Sur la date d'une photographie
et la manière dont Hugo se défend d'avoir fait
des vers faux

 

J'avais daté de 1868 ou 1869 le cliché ci-après de Garnier. 

 

 

Je reçois aujourd'hui de l'amitié de Michel Pasquier communication du document ci-après. Au recto, la même photo, assortie de l'envoi "A M. Firmin Javel" :

 

 

Le verso porte, de la main de Hugo, la date et quelques lignes:

 

 

Soit:

Pour renseignement, non pour rectification.

____

Petite question des vers faux:

Le vrai texte est ceci:

1° C'est l'air tiède et la fraîche aurore.
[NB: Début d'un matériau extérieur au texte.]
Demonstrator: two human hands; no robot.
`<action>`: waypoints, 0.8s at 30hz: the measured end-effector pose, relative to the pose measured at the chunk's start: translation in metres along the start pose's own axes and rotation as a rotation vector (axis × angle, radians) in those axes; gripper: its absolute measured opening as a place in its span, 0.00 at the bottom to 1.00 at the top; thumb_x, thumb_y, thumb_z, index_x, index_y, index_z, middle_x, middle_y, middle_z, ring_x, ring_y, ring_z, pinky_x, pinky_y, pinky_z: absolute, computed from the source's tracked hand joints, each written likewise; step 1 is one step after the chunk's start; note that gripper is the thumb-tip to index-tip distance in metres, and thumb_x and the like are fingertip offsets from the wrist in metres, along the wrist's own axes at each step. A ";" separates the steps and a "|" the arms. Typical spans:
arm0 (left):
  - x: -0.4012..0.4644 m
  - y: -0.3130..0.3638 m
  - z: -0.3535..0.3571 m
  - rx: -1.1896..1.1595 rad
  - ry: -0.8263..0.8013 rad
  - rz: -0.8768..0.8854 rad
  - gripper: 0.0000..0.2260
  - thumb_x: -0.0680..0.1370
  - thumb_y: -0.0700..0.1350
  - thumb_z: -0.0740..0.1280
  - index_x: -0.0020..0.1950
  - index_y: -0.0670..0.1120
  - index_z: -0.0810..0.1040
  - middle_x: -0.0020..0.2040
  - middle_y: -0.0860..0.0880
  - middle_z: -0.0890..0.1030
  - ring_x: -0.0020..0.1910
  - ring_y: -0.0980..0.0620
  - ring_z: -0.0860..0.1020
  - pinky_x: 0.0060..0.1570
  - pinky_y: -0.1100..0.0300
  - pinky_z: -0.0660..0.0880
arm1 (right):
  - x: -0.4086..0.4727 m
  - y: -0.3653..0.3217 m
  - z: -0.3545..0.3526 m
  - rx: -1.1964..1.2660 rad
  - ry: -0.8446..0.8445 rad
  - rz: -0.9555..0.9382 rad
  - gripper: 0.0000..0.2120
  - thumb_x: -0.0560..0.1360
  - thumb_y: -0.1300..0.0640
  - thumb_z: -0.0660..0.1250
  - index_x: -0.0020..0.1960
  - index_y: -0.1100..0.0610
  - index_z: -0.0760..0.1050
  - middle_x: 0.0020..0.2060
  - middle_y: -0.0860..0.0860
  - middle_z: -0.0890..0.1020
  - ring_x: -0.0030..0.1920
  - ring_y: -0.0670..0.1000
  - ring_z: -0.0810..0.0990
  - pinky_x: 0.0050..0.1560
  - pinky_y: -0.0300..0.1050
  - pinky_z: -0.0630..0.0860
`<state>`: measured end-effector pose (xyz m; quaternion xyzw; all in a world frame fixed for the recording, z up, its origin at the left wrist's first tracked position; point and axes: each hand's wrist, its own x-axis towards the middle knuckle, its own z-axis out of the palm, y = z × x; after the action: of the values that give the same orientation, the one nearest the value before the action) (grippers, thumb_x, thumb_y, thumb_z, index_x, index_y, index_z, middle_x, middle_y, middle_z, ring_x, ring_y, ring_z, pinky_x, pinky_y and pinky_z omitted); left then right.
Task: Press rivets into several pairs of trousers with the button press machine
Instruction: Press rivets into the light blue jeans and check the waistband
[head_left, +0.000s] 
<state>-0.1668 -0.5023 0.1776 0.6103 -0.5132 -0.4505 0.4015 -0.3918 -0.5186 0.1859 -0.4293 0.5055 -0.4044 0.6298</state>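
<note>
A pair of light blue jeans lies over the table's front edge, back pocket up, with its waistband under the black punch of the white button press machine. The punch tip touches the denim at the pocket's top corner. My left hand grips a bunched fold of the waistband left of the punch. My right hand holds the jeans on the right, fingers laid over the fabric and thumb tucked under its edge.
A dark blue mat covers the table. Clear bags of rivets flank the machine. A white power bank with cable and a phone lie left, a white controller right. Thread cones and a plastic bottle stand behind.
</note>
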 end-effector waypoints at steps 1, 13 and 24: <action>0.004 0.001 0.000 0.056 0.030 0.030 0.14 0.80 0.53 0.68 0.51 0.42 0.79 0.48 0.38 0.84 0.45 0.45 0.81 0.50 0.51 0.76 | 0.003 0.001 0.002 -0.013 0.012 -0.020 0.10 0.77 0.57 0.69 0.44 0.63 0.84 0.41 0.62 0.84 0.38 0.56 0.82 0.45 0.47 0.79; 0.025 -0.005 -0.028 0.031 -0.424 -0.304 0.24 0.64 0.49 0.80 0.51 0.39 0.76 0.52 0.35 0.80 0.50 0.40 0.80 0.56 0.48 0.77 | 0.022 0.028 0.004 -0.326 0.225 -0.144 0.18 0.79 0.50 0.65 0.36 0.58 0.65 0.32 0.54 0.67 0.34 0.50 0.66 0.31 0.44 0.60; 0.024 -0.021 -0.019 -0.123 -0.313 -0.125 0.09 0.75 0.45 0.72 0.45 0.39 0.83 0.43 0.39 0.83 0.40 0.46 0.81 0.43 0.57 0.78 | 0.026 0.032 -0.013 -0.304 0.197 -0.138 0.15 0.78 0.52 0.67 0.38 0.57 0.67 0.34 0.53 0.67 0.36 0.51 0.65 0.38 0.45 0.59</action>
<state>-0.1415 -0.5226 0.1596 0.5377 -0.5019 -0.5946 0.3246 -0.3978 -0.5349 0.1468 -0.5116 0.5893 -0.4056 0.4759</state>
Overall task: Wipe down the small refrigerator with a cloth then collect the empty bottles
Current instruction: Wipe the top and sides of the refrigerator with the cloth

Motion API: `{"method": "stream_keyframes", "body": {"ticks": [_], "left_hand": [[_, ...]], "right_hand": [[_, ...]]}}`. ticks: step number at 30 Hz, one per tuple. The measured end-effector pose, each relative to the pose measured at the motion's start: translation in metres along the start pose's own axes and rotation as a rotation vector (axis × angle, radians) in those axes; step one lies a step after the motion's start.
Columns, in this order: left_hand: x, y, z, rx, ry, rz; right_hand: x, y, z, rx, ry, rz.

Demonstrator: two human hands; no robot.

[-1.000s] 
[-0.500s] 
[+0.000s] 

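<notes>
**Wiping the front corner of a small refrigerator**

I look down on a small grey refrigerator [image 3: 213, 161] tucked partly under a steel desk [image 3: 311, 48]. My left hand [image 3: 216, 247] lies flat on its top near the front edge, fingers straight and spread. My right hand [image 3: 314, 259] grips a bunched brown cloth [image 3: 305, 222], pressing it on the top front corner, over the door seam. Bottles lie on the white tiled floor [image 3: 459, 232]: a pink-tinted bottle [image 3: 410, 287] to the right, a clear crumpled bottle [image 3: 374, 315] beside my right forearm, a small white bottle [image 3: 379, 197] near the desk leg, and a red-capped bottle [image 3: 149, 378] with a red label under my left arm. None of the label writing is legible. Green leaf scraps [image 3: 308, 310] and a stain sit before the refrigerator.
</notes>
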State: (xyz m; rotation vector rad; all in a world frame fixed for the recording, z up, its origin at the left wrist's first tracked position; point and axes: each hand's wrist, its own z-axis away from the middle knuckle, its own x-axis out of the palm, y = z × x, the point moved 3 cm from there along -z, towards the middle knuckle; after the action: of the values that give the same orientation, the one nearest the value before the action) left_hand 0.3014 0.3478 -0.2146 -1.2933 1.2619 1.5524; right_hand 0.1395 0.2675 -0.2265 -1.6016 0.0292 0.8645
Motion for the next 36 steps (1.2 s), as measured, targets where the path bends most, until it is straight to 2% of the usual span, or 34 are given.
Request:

2° Qu'est-ce qu'ils diraient, ceux qui me voyaient si gaie

Je ne réponds pas des fautes d'impression.

                             V.H.

H. H. juin 1868

 

Le cliché d'Arsène Garnier, ami et photographe de Victor Hugo, doit donc être daté, avec certitude, du premier trimestre 1868.

 

La lettre, vraisemblablement, à laquelle cet envoi répond n'est pas connue. On ne peut donc en tirer que quelques conclusions générales. D'abord l'extrême courtoisie de Hugo et qu'il prenne la peine d'en user pour se défendre d'écrire des vers faux auprès d'un polygraphe de petite envergure et qui est loin d'être de ses proches. On notera cependant l'absence de formule de politesse. D'autre part sa défiance envers le texte imprimé de ses oeuvres en circulation -à moins qu'il n'exonère par là son correspondant d'une lecture ou d'un souvenir erroné. Enfin, et surtout, la mémoire inexacte qu'il a de son propre texte. Car s'il cite exactement le troisième vers de "Dieu est toujours là" (Les Voix intérieures, V), il se souvient mal du vers de Marion de Lorme (V, 6) qui est "Ah! qu'est-ce qu'ils diraient ceux qui m'ont vue si gaie, [...]". La cheville de ce "Ah!" laisse préférer, quoique très "brisé", le vers de 1868. Hugo a fait des progrès. L'édition originale et le manuscrit le confirment.

Nous n'avons pas trouvé l'origine de l'incrimination de Firmin Javel (1842-1921); nous ne l'avons pas beaucoup cherchée non plus.